» **What needs to be done**
Copy the lines exactly. Begin at the first line of the data and stop after the line with "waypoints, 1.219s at".
##############################
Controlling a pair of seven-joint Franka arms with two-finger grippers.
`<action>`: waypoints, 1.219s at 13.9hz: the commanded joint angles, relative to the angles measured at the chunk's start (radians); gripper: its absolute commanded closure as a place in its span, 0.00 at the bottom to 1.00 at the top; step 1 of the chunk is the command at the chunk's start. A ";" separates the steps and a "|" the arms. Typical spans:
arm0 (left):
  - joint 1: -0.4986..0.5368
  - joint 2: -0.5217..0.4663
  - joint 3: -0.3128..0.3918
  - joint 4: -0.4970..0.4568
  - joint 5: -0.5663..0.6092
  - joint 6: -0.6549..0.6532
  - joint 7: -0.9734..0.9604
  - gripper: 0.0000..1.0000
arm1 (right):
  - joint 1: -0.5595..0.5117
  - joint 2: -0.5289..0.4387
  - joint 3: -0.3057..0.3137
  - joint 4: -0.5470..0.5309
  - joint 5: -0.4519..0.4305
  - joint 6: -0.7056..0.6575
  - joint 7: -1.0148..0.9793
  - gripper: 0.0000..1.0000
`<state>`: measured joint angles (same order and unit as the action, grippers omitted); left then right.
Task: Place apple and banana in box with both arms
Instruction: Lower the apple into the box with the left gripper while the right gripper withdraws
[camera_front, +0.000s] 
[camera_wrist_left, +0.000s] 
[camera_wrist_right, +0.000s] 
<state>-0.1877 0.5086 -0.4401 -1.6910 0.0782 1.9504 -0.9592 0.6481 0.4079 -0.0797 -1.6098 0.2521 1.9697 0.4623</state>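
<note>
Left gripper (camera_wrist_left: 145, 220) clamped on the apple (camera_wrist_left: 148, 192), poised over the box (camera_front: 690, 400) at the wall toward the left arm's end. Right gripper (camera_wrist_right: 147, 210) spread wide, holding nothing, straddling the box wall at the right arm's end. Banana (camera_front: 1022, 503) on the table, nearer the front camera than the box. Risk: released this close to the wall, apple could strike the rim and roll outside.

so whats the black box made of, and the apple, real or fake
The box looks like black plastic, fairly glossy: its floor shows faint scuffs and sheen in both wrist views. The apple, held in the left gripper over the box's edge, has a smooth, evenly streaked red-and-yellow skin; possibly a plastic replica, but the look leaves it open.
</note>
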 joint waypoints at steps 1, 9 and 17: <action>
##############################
» **Expected answer**
Controlling a pair of seven-joint Franka arms with two-finger grippers.
`<action>`: waypoints, 1.219s at 13.9hz: the commanded joint angles, relative to the angles measured at the chunk's start (radians); gripper: its absolute commanded closure as a place in its span, 0.00 at the bottom to 1.00 at the top; step 1 of the chunk is the command at the chunk's start. A ";" separates the steps and a "|" the arms. Typical spans:

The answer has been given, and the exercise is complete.